Claim:
Let $\sigma \in S_n$, be a permutation, and $X = \{1, 2, ..., n\}$. The cycle decomposition of $\sigma$ can be recovered by considering the orbits of the action of $\langle\sigma\rangle$ on $X$.
Let $\langle \sigma \rangle := G$. By the Orbit-Stabilizer Theorem, the action of $G$ partitions $X$ into unique orbits $O(X)$, and there exists a bijection $f : g \cdot \mathrm{Stab}(X) \mapsto g \cdot X$.
$G = \{e, \sigma, \sigma^2, ..., \sigma^{k-1}\}$ for $G$ of order $k$.
$\mathrm{Stab(X)} = \{\sigma^i \in G : \sigma^i(X) = X\} = O(X)$
Thus the bijection maps $\sigma^i(X) \mapsto \sigma^i(O(X))$ $G$ is cyclic, therefore $G/O(G)$ is cyclic and by Lagrange's theorem we get that $|O(X)| = |G : O(X)| = k$
Thus the cosets of $O(X)$ in $G$ correspond to the permutation $\{O(X), \sigma(O(X)), ..., \sigma^{k-1}(O(X))\}$ where, by the bijection, each of these terms corresponds to $\{X, \sigma(X), ..., \sigma^{k-1}(X)\}$ respectively. Therefore, an orbit $|O(X)| = k$ corresponds to some $k$-cycle, and we get a cycle decomposition.

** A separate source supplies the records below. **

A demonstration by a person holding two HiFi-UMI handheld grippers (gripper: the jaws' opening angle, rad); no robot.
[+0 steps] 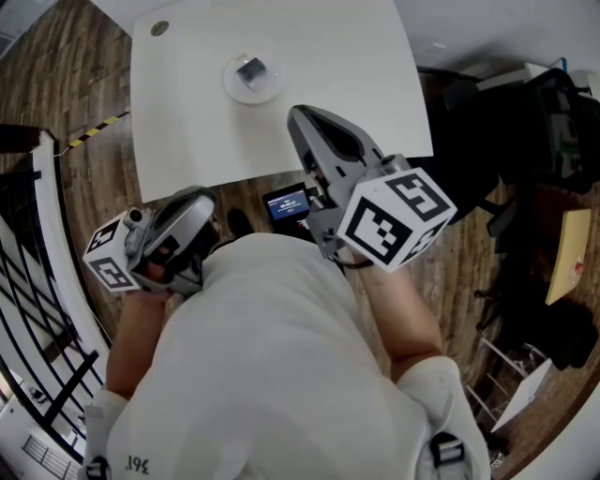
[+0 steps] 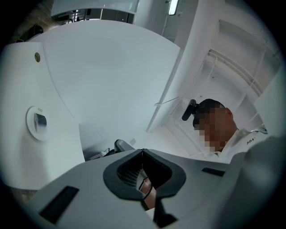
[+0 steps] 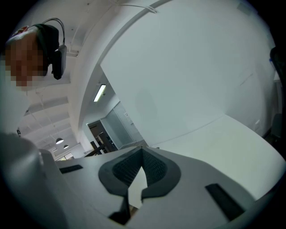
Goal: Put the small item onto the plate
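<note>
white round plate already carries the small grey shiny item, while left gripper and right gripper, both clenched and empty, hang well apart from it: nothing seems left.

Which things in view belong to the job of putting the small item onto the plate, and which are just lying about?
Belong to the job:
small item, lying on the plate
plate
left gripper, shut, empty
right gripper, shut, empty

Just lying about:
round fitting near a corner of the table
device with a lit screen
striped floor tape
</note>
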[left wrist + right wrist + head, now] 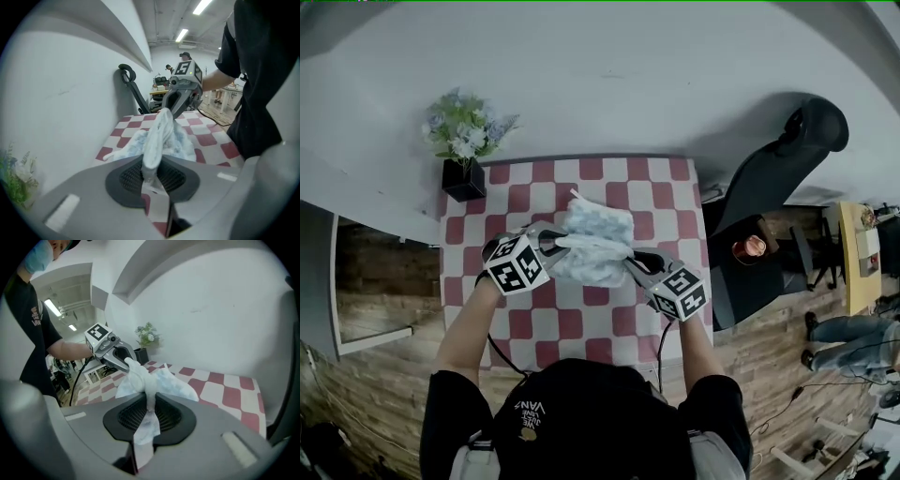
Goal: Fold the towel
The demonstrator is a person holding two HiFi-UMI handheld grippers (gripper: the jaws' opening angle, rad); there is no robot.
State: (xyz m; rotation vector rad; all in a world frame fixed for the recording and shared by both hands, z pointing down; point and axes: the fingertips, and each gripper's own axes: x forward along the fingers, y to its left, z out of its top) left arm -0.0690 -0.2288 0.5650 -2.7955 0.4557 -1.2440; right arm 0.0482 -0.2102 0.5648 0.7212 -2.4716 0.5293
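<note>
A white towel with pale blue print hangs bunched over the red-and-white checked table, stretched between both grippers. My left gripper is shut on one end of the towel, which runs between its pads. My right gripper is shut on the other end of the towel, a flap of cloth sticking out behind its jaws. The towel's lower part droops onto the table toward the wall. Each gripper shows in the other's view, the right gripper at the far end of the cloth and the left gripper likewise.
A black pot of pale blue flowers stands at the table's far left corner by the white wall. A black chair stands off the table's right side. The person's arms reach in from the near edge.
</note>
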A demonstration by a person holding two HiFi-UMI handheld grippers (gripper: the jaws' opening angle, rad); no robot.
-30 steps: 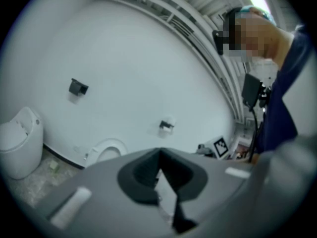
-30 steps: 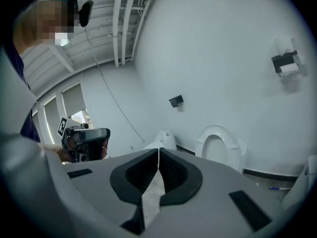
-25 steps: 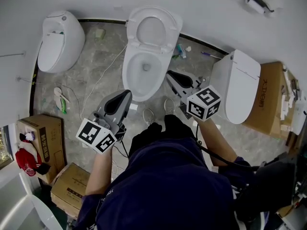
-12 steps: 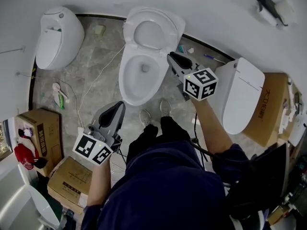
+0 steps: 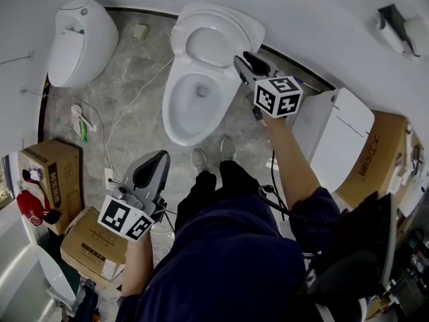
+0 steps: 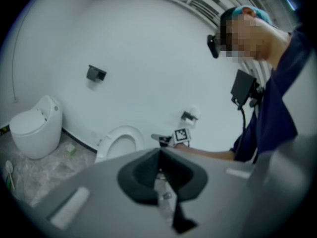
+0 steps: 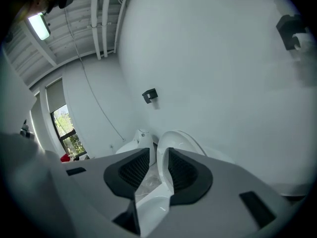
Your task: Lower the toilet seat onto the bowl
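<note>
The white toilet bowl stands at the wall, its seat raised upright against the lid. My right gripper is at the seat's right edge. Its jaws have just been opening and stand a little apart. In the right gripper view the seat's rim shows in the gap of the right gripper, and I cannot tell whether a pad touches it. My left gripper hangs low at the left, well short of the bowl, shut on nothing. The left gripper view shows the seat far ahead.
A second toilet stands at the left wall and a third at the right. Cardboard boxes lie at the lower left. A cable runs across the floor. The person's shoes stand before the bowl.
My right gripper has travelled from near the person's knees up to the raised seat's right edge, and its jaws have parted. The left gripper has drifted down and to the left.
</note>
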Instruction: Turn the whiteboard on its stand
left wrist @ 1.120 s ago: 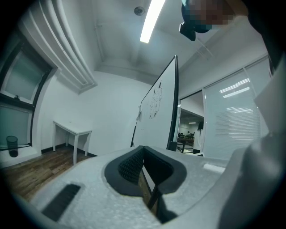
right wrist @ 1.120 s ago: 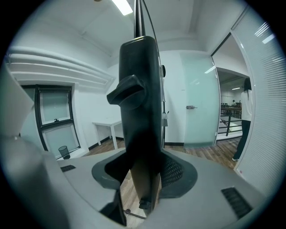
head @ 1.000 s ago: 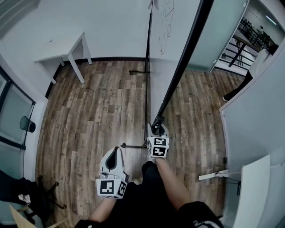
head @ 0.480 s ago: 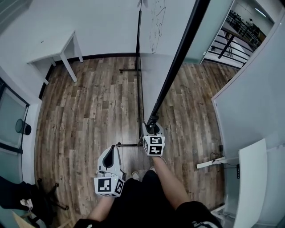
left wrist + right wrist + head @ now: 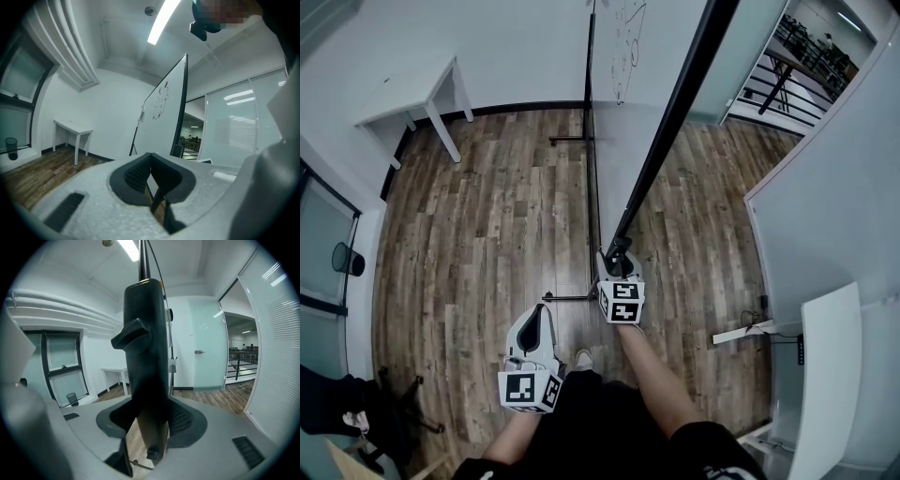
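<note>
Held the whiteboard (image 5: 642, 122) by its black frame (image 5: 675, 122), with the right gripper (image 5: 619, 262) closed hard on the near end of that edge. Found that same dark frame (image 5: 145, 357) filling the right gripper (image 5: 150, 420) in its own view, pinched between the two jaws and running up well past them. Saw the board (image 5: 161, 122) tilted on its stand (image 5: 567, 298), its white face with a few marker scribbles turned up and to the left of the right jaws, its far end reaching straight ahead of them.

Carried the left gripper (image 5: 539, 319) lower and to the left of the right jaws, apart from board and stand. Read the left gripper (image 5: 150, 161) as closed in its own view, jaws together at the tips and gripping nothing. Looked past those jaws at a dark leg of the stand (image 5: 133, 140) ahead.

Stood on a wooden floor (image 5: 487, 216), with one shoe (image 5: 583, 359) just right of the left jaws. Noted a white table (image 5: 412, 103) against the wall, far ahead and left of both pairs of jaws, and a dark bin (image 5: 347, 258) well to the left of the left jaws. Made out a frosted glass door (image 5: 204, 362) beyond the right jaws, slightly to their right.
</note>
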Demonstrator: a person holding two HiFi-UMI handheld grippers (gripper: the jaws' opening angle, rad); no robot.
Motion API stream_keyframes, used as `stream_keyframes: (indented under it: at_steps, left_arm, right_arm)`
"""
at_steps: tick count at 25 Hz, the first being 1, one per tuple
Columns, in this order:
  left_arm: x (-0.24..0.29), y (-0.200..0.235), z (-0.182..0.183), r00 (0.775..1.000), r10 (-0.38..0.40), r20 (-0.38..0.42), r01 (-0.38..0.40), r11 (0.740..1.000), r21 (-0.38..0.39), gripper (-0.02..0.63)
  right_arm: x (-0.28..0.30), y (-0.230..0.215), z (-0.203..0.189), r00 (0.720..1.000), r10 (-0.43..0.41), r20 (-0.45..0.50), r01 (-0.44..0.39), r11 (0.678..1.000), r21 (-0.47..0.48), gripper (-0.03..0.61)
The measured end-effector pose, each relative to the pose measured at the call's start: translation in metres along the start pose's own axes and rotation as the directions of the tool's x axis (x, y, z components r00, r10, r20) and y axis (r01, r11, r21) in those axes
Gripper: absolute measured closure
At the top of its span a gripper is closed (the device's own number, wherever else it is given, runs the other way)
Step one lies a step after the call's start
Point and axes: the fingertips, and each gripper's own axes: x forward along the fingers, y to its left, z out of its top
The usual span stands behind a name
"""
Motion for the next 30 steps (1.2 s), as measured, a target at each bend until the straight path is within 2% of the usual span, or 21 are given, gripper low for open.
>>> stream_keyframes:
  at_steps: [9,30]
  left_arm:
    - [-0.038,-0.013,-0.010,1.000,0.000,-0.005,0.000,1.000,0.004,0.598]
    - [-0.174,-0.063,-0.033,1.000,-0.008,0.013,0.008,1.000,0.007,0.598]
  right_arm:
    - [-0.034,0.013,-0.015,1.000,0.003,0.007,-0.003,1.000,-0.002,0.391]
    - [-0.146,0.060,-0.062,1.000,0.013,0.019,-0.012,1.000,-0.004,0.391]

Your claim is obviously true: the cycle decomposition of$~\sigma$ is the collection of orbits of$~\sigma$ on$ ~X$. Or more precisely, that is the combinatorial cycle decomposition, which allows for cycles of length$~1$; a separate one for each fixed point. For the group theoretic cycle decomposition, there is a cyclic permutation for each combinatorial cycle of length${}>1$, obtained from$~\sigma$ by acting as$~\sigma$ on that cycle and as the identity on its complement (and $\sigma$ is then the product of those commuting cyclic permutations).
However your proposed "proof" is completely confused. The orbit-stabiliser theorem needs a base point $x_0\in X$, which you do not choose. The stabiliser then is $\operatorname{Stab}_G(x_0)=\{\,g\in G\mid g\cdot x_0=x_0\}\,$; your $\operatorname{Stab}(X)$ is meaningless (since every $g\in G$ globally maps $X$ to itself, the only meaning one could ascribe to that notation would be all of $G$, but that makes the notation pointless). When you say "bijection" you forget to mention the sets between which the bijection runs; for the orbit-stabiliser theorem it would be between $G/\operatorname{Stab}_G(x_0)$ and the orbit $G\cdot x_0$, but that does not correspond to what you write. So you are off to a very bad start, and there is no sense to be made of the remainder either.